Falls nicht erfolgreich: - Perfusor: Isoprenalin-Perfusor (0,1-0,3mg/h iv.) oder
Adrenalin-Perfusor (0,2-0,5mg/h iv.)
überbrückend Adrenalin als PushDose Pressor (10µg-Boli) - Transvenöse Schrittmacheranlage bzw. transkutanes Pacing
(immer Effektivät prüfen - Leistenpuls tasten + Pulsoxymetrie mit “guter” Kurve)
- Atropin 0,5mg iv. alle 3-5min. bis Erfolg eintritt (max. 3mg iv.)
Tipps
Definition Bradykardie: Herzfrequenz <50/min.
- Relevant ist klinischer Zustand (stabil/instabil) und Dauer (persistierend/intermittierend).

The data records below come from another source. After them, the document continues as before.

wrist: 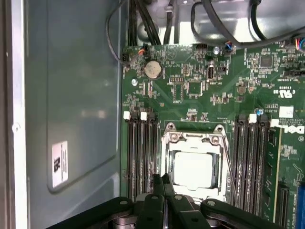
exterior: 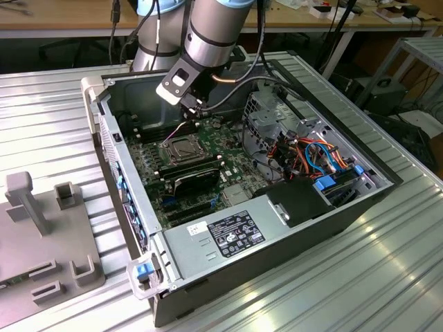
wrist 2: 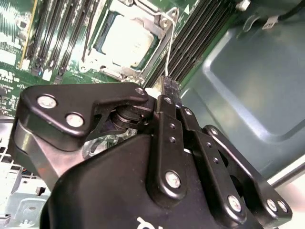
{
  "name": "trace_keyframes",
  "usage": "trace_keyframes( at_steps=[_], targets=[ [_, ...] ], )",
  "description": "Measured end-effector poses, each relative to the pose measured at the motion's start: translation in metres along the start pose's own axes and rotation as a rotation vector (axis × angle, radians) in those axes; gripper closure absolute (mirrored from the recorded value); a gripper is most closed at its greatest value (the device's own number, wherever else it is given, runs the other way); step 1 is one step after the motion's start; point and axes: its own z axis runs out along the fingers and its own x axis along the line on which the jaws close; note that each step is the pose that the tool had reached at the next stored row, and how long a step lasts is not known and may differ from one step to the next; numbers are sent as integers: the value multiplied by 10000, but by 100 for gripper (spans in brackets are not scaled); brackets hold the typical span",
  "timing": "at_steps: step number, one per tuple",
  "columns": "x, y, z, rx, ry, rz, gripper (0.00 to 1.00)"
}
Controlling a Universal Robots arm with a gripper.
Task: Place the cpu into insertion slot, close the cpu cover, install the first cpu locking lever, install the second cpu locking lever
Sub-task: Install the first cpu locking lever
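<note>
The cpu (wrist: 193,168) lies flat in the insertion slot (exterior: 171,153), its pale metal face up. The cpu cover (wrist: 193,141) is down over it, framing the chip (wrist 2: 127,40) through its window. My gripper (wrist: 163,180) is shut, fingertips together beside one edge of the socket. A thin wire locking lever (wrist 2: 170,45) stands up from a socket corner, and its free end meets my gripper (wrist 2: 170,85); I cannot tell whether it is pinched. Another lever (wrist: 229,167) runs along the opposite side of the socket. In the exterior view my gripper (exterior: 196,111) hangs just behind the socket.
Long black memory slots (wrist: 140,157) flank the socket on both sides. The case's grey side wall (wrist: 71,95) is close by. A power supply (exterior: 228,232) and a drive cage with cables (exterior: 311,152) fill the case's other half. A grey fixture (exterior: 41,228) sits on the table.
</note>
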Motion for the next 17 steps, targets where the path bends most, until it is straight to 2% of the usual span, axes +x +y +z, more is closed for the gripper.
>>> trace_keyframes(
  at_steps=[2,3,4,7,8,9,10,11,12,13,17],
  targets=[
    [-5,-29,30,31,-10,-144,89],
    [-15,-40,75,96,-17,-442,89],
    [-17,-44,99,122,-20,-566,89],
    [-11,-45,156,145,-13,-679,89],
    [-12,-45,162,146,17,-683,89],
    [-14,-45,173,137,148,-687,89],
    [-15,-45,177,122,388,-695,89],
    [-16,-45,180,113,538,-699,89],
    [-17,-45,185,109,620,-702,89],
    [-19,-45,200,103,674,-703,89],
    [-31,-44,253,98,780,-707,89]
  ],
)
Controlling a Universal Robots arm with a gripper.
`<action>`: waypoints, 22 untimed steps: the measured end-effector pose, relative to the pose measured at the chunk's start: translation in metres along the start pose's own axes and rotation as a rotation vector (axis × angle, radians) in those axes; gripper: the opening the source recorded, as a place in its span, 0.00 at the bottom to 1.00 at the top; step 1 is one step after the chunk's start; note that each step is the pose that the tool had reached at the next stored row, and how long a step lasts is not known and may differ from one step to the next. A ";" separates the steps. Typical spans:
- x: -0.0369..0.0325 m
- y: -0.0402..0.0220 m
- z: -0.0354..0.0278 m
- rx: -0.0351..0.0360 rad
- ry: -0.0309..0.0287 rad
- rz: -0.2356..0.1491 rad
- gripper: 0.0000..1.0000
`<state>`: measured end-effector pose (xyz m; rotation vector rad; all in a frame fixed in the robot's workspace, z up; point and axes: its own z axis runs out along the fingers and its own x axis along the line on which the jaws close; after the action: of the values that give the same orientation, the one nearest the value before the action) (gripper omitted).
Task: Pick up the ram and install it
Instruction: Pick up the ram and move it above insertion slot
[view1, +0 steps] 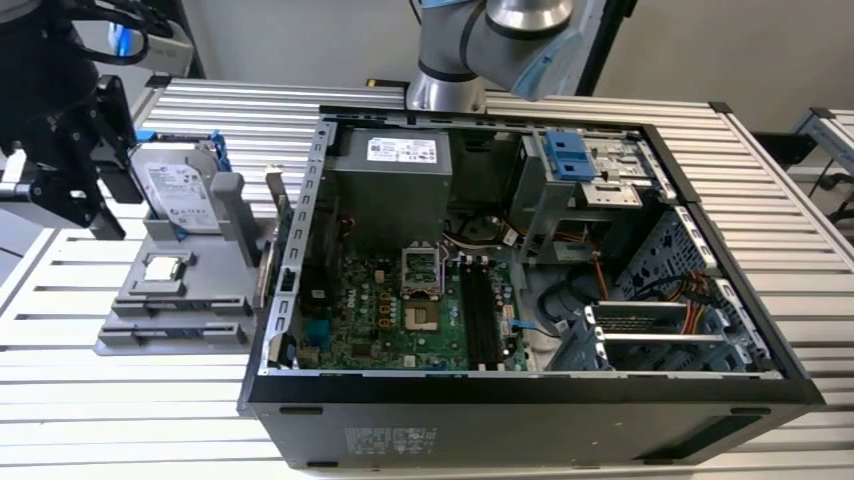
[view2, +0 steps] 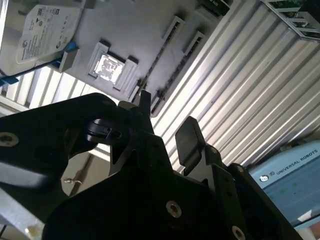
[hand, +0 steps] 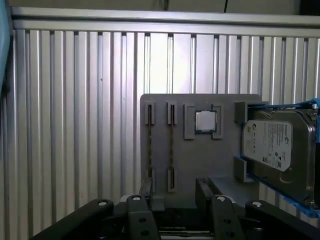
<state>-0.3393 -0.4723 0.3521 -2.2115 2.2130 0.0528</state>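
Gripper: the black two-finger gripper (hand: 173, 189) has its fingers (hand: 202, 192) spread, holding nothing. It hangs above the tray without touching it.

Ram: the thin dark ram stick (hand: 150, 146) stands edge-up in a long slot of the tray, at the end away from the drive. A second thin strip sits in the slot just beside it.

Risk: the two strips lie close together. A descent slightly off line could land a finger on the slot wall or nudge the neighbouring strip. From above the stick offers only a narrow edge, so a skewed pinch may tilt it or jam it in its slot.

Tray: the grey plastic holder tray (hand: 200, 170) carries the two strips. A small square silver processor chip (hand: 205, 121) lies in a middle pocket. A silver boxy hard drive with a white label (hand: 276, 149) rests in blue brackets at the far end.

Table: the ribbed aluminium table (view1: 120, 400) bears the tray and the case.

Case: the open black computer case (view1: 534, 395) lies on its side, to the exterior view's right of the tray. It holds a green motherboard (view1: 367, 310) with long black memory sockets (view1: 481, 312), a grey power supply box (view1: 387, 175) and loose cables.
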 end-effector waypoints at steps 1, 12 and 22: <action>0.0001 0.0001 0.0018 0.0023 0.0000 0.000 1.00; 0.0007 0.0012 0.0214 0.0186 0.0001 -0.001 1.00; 0.0013 0.0009 0.0383 0.0187 0.0000 -0.001 1.00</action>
<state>-0.3408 -0.4723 0.3138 -2.2027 2.2035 0.0320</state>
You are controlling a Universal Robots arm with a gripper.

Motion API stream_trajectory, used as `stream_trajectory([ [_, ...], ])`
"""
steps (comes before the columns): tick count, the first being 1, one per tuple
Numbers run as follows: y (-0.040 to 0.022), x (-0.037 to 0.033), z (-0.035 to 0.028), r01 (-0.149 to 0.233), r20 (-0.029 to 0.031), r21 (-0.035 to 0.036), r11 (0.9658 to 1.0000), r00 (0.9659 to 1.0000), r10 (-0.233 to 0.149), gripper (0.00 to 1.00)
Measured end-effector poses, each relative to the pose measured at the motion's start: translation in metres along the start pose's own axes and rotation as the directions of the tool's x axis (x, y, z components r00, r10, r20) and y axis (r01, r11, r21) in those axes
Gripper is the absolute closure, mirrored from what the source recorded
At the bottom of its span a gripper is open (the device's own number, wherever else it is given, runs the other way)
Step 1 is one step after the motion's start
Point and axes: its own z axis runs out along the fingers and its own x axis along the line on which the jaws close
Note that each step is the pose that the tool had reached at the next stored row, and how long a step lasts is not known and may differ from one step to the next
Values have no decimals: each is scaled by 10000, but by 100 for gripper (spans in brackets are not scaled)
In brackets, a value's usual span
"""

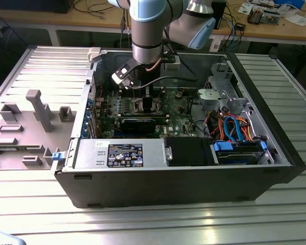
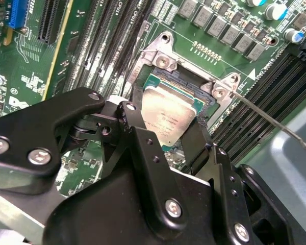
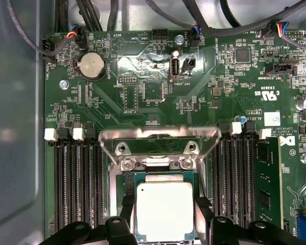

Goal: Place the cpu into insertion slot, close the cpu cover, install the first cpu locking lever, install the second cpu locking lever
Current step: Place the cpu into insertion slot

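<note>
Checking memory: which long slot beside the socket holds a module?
The outermost slot, past the cpu toward the blue connector: a green module stands in it; the others are bare black.

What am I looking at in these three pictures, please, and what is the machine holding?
It is a robot arm reaching into an open computer case that lies on a ribbed metal table. One picture is taken from outside. The other two come from cameras on the arm's wrist, looking at the green circuit board. The arm's gripper appears to hold a small silver chip by its edges, right at the square socket. The socket's metal cover stands flipped open beside it.
</note>
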Motion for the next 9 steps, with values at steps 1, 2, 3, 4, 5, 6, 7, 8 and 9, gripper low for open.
stream_trajectory([
  [1, -15, 4, -1, 19, 0, -1, 10000, 10000, -19, 45],
  [2, -21, 6, -1, 45, -2, -1, 10000, 10000, -45, 45],
  [3, -23, 7, 0, 52, -3, -2, 10000, 10000, -52, 45],
  [4, -23, 8, 1, 53, -1, -1, 10000, 10000, -53, 45],
  [5, -23, 8, 5, 53, 2, -2, 10000, 10000, -53, 45],
  [6, -24, 9, 9, 52, 24, -3, 10000, 10000, -52, 45],
  [7, -24, 10, 12, 54, 46, -1, 10000, 10000, -54, 45],
  [8, -24, 10, 15, 55, 62, 0, 10000, 10000, -55, 45],
  [9, -25, 12, 18, 55, 88, 1, 10000, 9999, -55, 45],
])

- "Je instabiler, desto Strom!“ - bei drohendem Kreislaufstillstand / akutem Schock umgehend externes Pacing!
Fokus Präklinik
- Red Flags prüfen, Killer aktiv erwägen
- Erste Schritte, insb.:
- Monitoring + 12-Kanal-EKG
- implantierter Schrittmacher: Dysfunktion?
- Kritische Bradykardie: Externes (transkutanes) Pacing (Periarrest: f 80 / 80 mA)
- ggf. Adrenalin Push Dose als Überbrückung
- Monitoring + 12-Kanal-EKG
- Transportziel: Klinik mit Kardiologie + 24h Herzkatheter
Auslöser bei Bradykardie "3M"
Myokardinfarkt (insb. bei AV-Block °III)
Medikamente (Intoxikation / bradykardisierende Medikation z.B. Betablocker, Digitalis)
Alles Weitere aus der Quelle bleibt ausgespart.